The Chain Rule. [1 → 2 → 1.]
Theorem: Given $f : R →R^2$ and $g:R^2 →R$.
Suppose $f$ is differentiable at $a$, and $g$ is differentiable at
$(x(a), y(a))$ and $P: R →R$ is defined by $P(t) = g(f(t))$.

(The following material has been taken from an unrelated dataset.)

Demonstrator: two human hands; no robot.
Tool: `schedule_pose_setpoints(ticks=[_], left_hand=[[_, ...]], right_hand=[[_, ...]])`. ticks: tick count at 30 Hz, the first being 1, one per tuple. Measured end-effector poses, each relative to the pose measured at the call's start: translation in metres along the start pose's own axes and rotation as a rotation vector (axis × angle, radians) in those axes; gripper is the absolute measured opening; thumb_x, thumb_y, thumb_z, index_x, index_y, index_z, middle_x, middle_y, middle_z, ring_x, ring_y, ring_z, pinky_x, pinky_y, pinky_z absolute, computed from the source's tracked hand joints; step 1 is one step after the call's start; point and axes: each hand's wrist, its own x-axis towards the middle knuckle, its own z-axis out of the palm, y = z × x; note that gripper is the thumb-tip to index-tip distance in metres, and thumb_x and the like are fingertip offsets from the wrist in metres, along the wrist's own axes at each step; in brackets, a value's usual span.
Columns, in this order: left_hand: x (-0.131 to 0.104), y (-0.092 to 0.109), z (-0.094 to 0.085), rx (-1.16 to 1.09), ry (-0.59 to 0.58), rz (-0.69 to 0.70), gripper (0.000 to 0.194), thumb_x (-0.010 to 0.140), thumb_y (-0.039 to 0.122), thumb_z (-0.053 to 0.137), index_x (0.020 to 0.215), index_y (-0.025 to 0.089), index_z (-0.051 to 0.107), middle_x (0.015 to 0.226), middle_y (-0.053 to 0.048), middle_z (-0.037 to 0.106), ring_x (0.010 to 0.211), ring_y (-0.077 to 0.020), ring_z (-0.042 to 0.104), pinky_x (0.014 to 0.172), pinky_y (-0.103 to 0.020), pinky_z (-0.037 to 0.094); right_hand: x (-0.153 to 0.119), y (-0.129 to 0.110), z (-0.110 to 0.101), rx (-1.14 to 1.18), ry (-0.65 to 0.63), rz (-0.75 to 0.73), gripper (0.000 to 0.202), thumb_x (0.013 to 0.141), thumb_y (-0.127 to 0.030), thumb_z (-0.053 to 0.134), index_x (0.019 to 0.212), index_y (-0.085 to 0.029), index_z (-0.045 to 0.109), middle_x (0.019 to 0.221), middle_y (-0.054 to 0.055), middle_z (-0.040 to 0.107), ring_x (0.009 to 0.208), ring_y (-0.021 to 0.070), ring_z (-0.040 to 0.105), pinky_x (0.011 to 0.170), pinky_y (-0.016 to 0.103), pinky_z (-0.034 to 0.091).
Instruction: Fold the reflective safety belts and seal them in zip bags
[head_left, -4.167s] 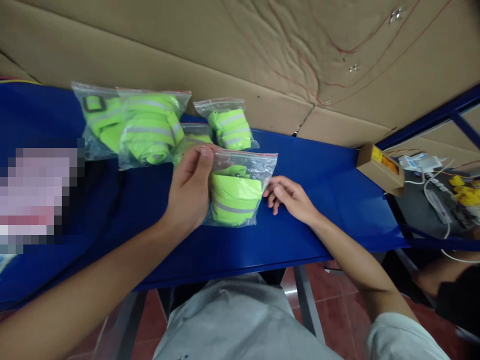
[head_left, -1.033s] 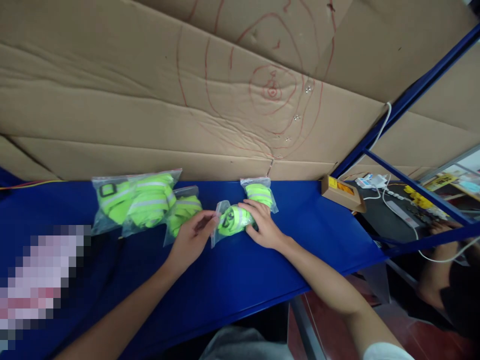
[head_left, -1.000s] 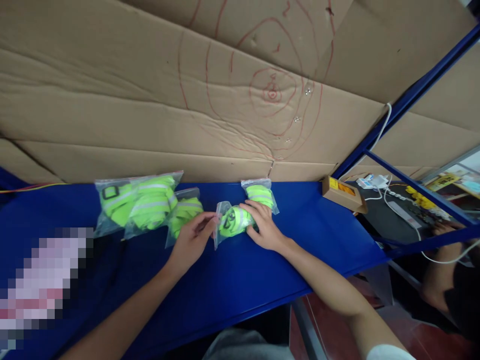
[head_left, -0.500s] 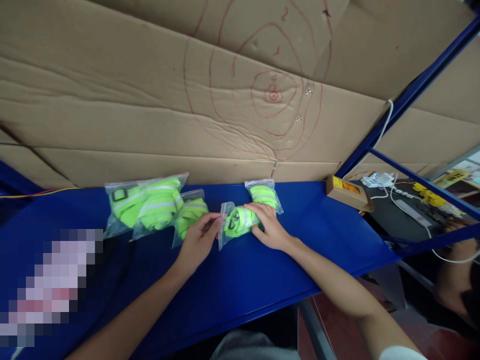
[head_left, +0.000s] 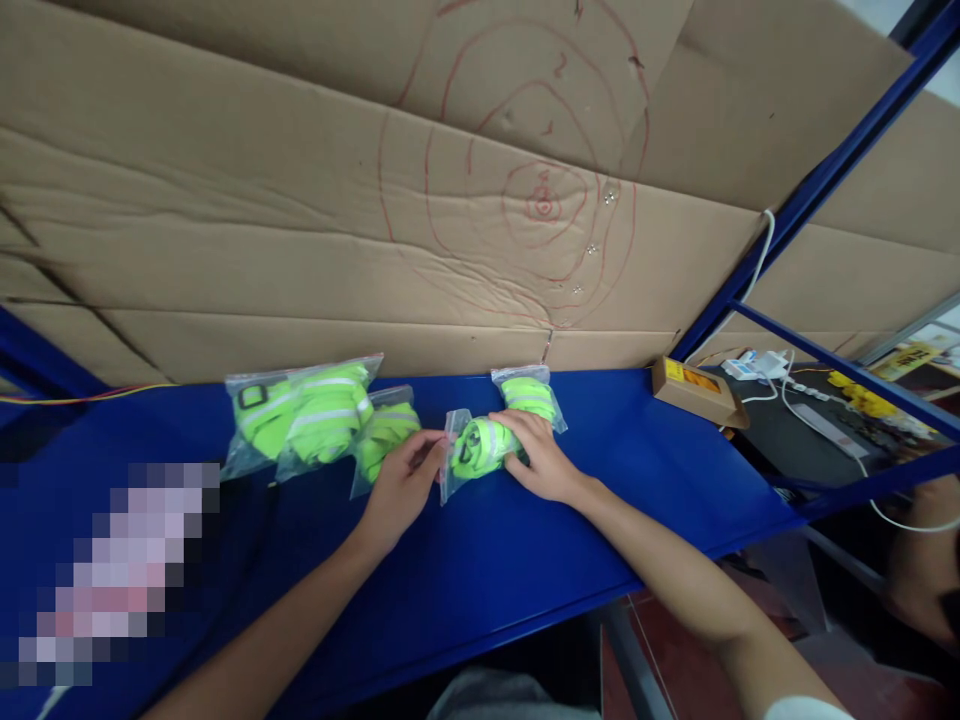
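Note:
A clear zip bag (head_left: 454, 470) holds a rolled neon-green reflective strap (head_left: 480, 446) with a grey stripe and a dark buckle. My left hand (head_left: 409, 478) pinches the bag's open-end edge, where the zip strip runs. My right hand (head_left: 541, 455) is wrapped over the right end of the bagged strap, thumb below and fingers on top. Just behind it lies another bagged green strap (head_left: 529, 396). Left of my left hand, a bagged strap (head_left: 388, 436) lies beside two overlapping bagged straps (head_left: 322, 420), one showing a black buckle.
The bags lie on a blue tabletop (head_left: 525, 570) against a cardboard wall (head_left: 225, 250) with red rings drawn on it. At right are an open small cardboard box (head_left: 694, 392), a blue frame post (head_left: 825, 190) and white cables. Another person's arm (head_left: 926, 560) shows at far right.
The view has shifted slightly, so the wall and bags sit a little lower. Both hands keep nearly the same hold on the bag; no clear change in it shows.

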Motion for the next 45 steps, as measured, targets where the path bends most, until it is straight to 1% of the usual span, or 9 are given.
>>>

Then $P$ is differentiable at $a$ and
$P’(a) = g_x ( f (a) ) x’(a) + g _y ( f (a) ) y’(a)$.
Proof:
I. $P(a+h) = g(f(a+h))$
$P(a) = g(f(a))$
II $P(a+h)-P(a) = g(f(a+h))- g(f(a))= g(x(a+h), y(a+h))- g( x(a),y(a))$
III $ \frac{P(a+h)-P(a)} h = \frac {g(f(a+h))- g(f(a))} h = \frac{g(x(a+h), y(a+h))- g( x(a),y(a))} h$
$^1$ $\approx \frac {g_x (x(a),y(a)) (x(a+h)- x(a)) + g_y (x(a),y(a)) (y(a+h)- y(a))}h$
$= g_x (x(a),y(a)) \frac{(x(a+h)- x(a))} h + g_y (x(a),y(a)) \frac{(y(a+h)- y(a))}h$.
IV Think:
As $h \to 0, \frac{P(a+h)-P(a)} h \approx g_x (x(a),y(a))

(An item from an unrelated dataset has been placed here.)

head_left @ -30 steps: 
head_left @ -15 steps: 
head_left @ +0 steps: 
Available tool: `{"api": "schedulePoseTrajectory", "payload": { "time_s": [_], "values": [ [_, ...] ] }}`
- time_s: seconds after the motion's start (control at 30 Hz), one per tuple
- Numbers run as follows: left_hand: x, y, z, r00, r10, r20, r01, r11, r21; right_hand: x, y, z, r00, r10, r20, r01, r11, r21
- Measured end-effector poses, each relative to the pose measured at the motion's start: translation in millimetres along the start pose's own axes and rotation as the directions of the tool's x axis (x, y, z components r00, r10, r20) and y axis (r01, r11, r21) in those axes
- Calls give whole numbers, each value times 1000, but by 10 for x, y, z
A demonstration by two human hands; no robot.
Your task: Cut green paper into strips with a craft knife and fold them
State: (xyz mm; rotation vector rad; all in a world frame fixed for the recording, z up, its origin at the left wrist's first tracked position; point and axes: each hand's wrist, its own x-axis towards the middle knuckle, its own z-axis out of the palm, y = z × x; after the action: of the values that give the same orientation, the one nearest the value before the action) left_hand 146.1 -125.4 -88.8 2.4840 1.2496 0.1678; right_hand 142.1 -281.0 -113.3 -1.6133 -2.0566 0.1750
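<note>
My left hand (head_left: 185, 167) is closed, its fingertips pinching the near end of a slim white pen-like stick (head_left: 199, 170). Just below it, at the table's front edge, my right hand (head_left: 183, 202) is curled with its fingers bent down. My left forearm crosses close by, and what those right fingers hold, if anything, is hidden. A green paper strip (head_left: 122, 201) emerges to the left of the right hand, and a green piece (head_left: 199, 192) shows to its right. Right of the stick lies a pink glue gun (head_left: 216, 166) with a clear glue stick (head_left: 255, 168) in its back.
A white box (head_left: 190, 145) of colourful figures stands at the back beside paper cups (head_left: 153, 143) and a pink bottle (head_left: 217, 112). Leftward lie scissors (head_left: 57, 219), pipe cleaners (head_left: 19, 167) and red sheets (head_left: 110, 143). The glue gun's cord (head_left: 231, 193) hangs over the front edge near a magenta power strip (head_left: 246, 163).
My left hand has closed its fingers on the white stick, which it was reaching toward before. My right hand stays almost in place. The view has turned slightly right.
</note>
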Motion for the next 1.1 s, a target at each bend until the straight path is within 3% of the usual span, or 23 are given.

\frac{(x(a+h)- x(a))} h + g_y (x(a),y(a))\frac {(y(a+h)- y(a))}h \to g_x
( f (a) ) x’(a) + g_y ( f (a) ) y’(a)$.
So $P’(a) = g_x ( f (a) ) x’(a) + g _y ( f (a) ) y’(a)$
EOP.
Example: Suppose $f(t) = (\cos(t), 3 \sin(t))$, $g(x,y) = x^2 - y^2$, and $P(t)= g(f(t))$.
Find $P'(t)$.
Solution: $x(t) = \cos(t); y(t) = 3 \sin(t); g_x(x,y) = 2x ; g_y(x,y) = -2y$.

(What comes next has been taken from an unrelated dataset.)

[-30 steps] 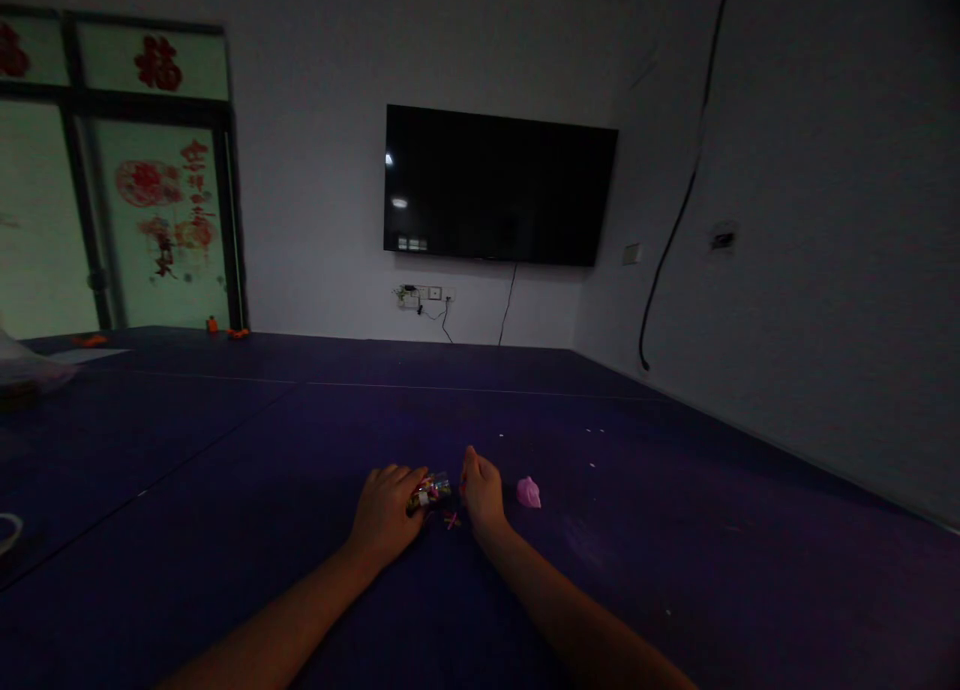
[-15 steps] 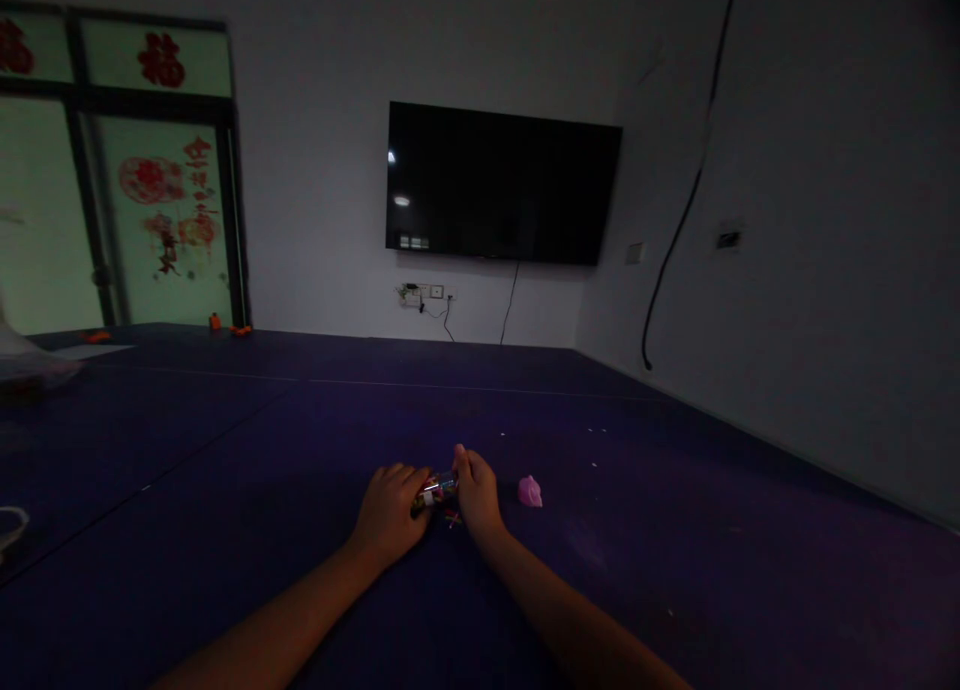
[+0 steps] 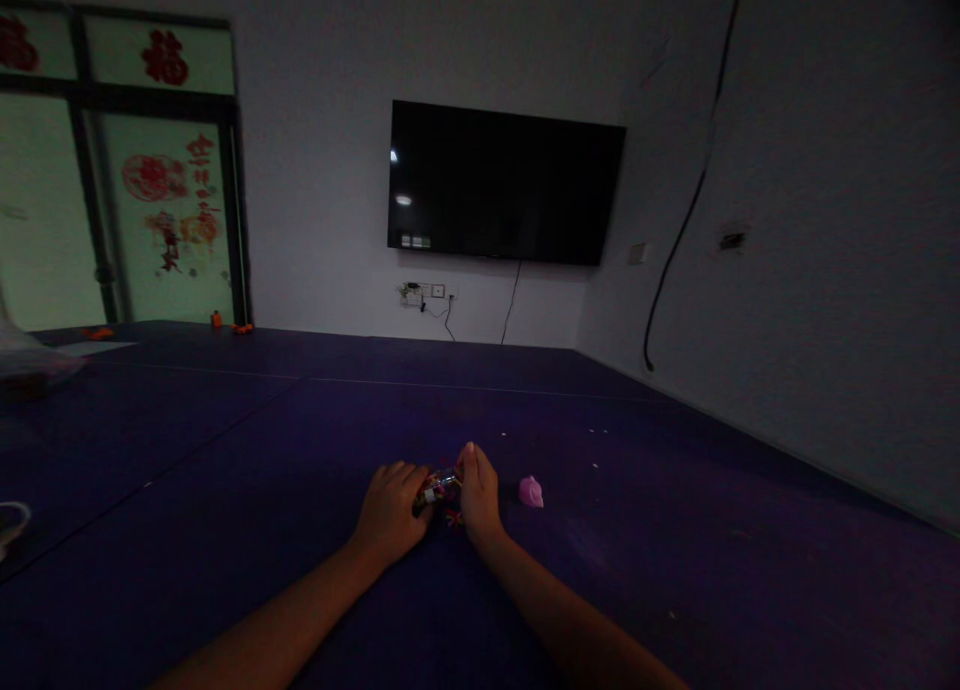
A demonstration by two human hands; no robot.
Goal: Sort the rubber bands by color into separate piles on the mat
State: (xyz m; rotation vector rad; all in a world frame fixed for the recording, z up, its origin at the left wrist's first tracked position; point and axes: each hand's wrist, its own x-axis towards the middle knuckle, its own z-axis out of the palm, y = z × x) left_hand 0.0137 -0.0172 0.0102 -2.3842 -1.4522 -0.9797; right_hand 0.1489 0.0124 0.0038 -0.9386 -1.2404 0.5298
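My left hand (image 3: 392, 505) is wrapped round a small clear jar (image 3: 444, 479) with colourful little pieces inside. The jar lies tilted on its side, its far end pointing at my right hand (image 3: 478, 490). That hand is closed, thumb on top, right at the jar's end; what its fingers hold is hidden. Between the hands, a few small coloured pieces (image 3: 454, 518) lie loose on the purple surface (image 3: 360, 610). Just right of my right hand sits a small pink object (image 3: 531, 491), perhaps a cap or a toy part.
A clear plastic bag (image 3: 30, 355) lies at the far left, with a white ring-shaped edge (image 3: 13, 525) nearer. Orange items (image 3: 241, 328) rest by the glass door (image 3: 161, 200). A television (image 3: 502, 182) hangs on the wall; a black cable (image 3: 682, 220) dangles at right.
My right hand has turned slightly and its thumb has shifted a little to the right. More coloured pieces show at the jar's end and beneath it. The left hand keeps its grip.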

By the Chain Rule $P’(t) = g_x ( f (t) )
x’(t) + g _y ( f (t) ) y’(t) = 2\cos(t) \cdot (-\sin(t))+ -2 (3\sin(t))
\cdot 3 \cos(t) = - 20 \sin(t) \cos(t)$ .
$^1$[ $g$ is differentiable at $f(a)$ , $f$ differentiable at $a$]